In conclusion, a 6-month course of corticosteroids plus low-dose azathioprine seems to produce no additional benefit over steroids alone in reducing the risk of progression to ESRD in patients with IgAN, and it may increase the number of adverse events.

Concise Methods

Study Population

Adult patients with IgAN were eligible if they had had plasma creatinine ≤2.0 mg/dl and proteinuria ≥1.0 g/d for at least 3 months. The main exclusion criteria were steroid or cytotoxic drug treatment during the previous 3 years, contraindications to steroids or azathioprine, or evidence of systemic diseases, diabetes, or severe hypertension, and extra capillary proliferation >20% at renal biopsy.

Study Design

The study was multicenter (27 centers in Italy and Switzerland), open-label, and randomized (clinicaltrials.gov identifier: NCT00755859). The protocol was approved by the Institutional Review Board of each center, and all of the patients gave their written informed consent. Details of the study protocol have been published elsewhere.¹¹

The patients with IgAN were divided into two strata on the basis of the timing of renal biopsy (no more than 1 year, list 1; or more than 1 year before randomization, list 2), and randomly assigned 1:1 to receive steroids plus azathioprine (group 1, experimental) or steroids alone (group 2, control) using two centralized, computer-generated randomization lists (one for each stratum).

Hypertension was defined as sitting BP levels of >135/85 mmHg recorded twice or the need for antihypertensive drugs. ACEIs, ARB, and statins were given in accordance with the centers' usual policy: target BP was 130/80 mmHg. The histologic material was evaluated by the centers using the criteria of the World Health Organization (WHO) as modified by Churg and Sobin (grade I, minimal glomerular lesions; group II, active glomerular, tubular, and interstitial lesions; group III, active and chronic lesions).³⁰

The planned recruitment and follow-up periods were respectively 4 and 5 years.

Treatments

The patients received 6 months of treatment with 1 g of methylprednisolone given intravenously for 3 consecutive days in months 1, 3, and 5 and 0.5 mg/kg of prednisone given orally every other day plus 1.5 mg/kg per day of azathioprine (group 1) or the same steroid schedule alone (group 2).

Outcome Measures

The primary endpoint was renal survival based on the time to the 50% increase in plasma creatinine from baseline, confirmed the following month. The secondary endpoints were proteinuria over time and adverse events.

Statistical Analysis

Cumulative renal survival without reaching the endpoint was calculated using the Kaplan-Meier method; the two treatment groups were compared on an intention-to-treat basis using the log-rank test, stratified by randomization list.

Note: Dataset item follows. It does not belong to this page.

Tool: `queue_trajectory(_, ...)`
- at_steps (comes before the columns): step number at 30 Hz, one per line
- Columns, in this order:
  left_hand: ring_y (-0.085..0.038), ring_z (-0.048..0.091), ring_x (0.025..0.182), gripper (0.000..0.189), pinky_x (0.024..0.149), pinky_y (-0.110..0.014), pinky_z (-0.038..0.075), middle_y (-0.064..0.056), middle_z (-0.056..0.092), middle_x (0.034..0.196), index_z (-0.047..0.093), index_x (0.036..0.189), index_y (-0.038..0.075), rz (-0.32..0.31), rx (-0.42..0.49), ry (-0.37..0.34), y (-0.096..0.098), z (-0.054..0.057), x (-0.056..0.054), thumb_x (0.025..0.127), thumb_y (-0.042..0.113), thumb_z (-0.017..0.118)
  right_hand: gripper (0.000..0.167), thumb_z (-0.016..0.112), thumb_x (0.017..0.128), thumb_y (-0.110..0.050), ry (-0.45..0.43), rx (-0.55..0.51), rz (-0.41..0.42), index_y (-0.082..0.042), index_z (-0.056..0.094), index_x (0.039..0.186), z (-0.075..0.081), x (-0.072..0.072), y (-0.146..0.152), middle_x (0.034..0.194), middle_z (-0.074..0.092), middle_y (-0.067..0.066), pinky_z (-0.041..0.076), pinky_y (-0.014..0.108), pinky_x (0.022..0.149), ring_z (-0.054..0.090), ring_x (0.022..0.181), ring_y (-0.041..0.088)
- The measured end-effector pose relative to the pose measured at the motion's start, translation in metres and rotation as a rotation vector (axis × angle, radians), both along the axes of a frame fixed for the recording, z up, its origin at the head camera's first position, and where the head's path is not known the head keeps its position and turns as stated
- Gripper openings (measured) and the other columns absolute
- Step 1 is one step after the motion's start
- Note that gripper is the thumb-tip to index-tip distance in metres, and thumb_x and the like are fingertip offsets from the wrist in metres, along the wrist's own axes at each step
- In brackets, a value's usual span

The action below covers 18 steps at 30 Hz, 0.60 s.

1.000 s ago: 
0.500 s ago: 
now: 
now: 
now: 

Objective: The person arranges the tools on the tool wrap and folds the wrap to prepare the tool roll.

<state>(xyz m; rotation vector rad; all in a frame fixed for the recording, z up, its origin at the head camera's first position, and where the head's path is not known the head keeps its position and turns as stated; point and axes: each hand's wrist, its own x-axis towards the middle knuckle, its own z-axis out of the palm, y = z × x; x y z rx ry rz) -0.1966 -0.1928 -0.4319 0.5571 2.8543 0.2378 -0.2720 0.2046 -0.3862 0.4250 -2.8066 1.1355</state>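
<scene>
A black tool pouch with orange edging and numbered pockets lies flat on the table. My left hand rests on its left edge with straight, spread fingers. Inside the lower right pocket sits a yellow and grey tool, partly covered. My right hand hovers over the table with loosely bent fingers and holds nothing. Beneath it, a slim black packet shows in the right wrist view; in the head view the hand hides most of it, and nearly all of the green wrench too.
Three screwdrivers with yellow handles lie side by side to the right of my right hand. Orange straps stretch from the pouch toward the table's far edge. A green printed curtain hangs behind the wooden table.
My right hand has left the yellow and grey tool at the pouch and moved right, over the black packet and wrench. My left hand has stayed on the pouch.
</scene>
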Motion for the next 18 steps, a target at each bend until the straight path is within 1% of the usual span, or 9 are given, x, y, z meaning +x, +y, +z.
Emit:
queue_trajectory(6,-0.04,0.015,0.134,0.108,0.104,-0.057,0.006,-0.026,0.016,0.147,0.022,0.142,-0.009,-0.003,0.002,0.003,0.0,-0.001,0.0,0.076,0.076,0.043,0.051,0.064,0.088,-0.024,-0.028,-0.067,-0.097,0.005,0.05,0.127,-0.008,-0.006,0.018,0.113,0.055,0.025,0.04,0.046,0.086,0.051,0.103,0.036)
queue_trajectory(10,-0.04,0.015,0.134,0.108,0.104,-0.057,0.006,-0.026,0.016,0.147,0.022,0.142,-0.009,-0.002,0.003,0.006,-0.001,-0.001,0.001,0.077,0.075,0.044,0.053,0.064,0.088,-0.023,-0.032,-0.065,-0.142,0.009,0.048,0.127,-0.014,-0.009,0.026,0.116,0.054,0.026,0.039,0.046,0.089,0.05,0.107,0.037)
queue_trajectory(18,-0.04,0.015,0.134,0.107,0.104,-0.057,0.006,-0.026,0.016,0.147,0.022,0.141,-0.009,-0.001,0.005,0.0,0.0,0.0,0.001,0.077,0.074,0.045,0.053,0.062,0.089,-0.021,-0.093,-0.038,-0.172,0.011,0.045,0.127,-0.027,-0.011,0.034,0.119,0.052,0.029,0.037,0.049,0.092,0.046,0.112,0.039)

Patients relapsing during follow-up were retreated with the same schedule; relapse was defined as proteinuria levels equal to or more than baseline after a reduction of at least 50%.

Multivariate Cox regression analysis was used to estimate the RR and 95% CI of the assigned versus standard treatment associated with the possibly explanatory prognostic covariates, which were selected using a backward stepwise procedure. The assumption of constant hazard rates over time was checked by plotting the logarithm of the survivor function against time. The two-sided α significance level was set at 0.05 for all of the analyses, which were made using SPSS statistical software for Windows, release 15.

Sample Size

On the basis of our previous study,⁷ a sample size of 173 patients per group was estimated as being large enough to detect an absolute difference in renal survival of 10% between the patients treated with steroids plus azathioprine (group 1, estimated 5-year renal survival 90%) and those receiving steroids alone (group 2, estimated 5-year renal survival 80%), with a power of 80% and a type 1 probability error of 0.05.

Disclosures

None.

Acknowledgments

C.P., S.A., A.P., L.D.V., G.B.F., and F.L. contributed to study concept and design and to analysis and interpretation of data. C.P. and S.A. had full access to all the data in the study and take responsibility for the integrity of the data and the accuracy of the data analysis. P.S., B.V., V.D.C., L.A., L.C., and A.D.P. participated in collection, analysis, and interpretation of the data. C.P., S.A., L.D.V., and F.L. contributed to drafting of the paper. S.A. performed the statistical analysis. C.P. provided administrative support. C.P. and F.L. supervised the study. All authors revised the paper for important intellectual content and have seen and approved the final version.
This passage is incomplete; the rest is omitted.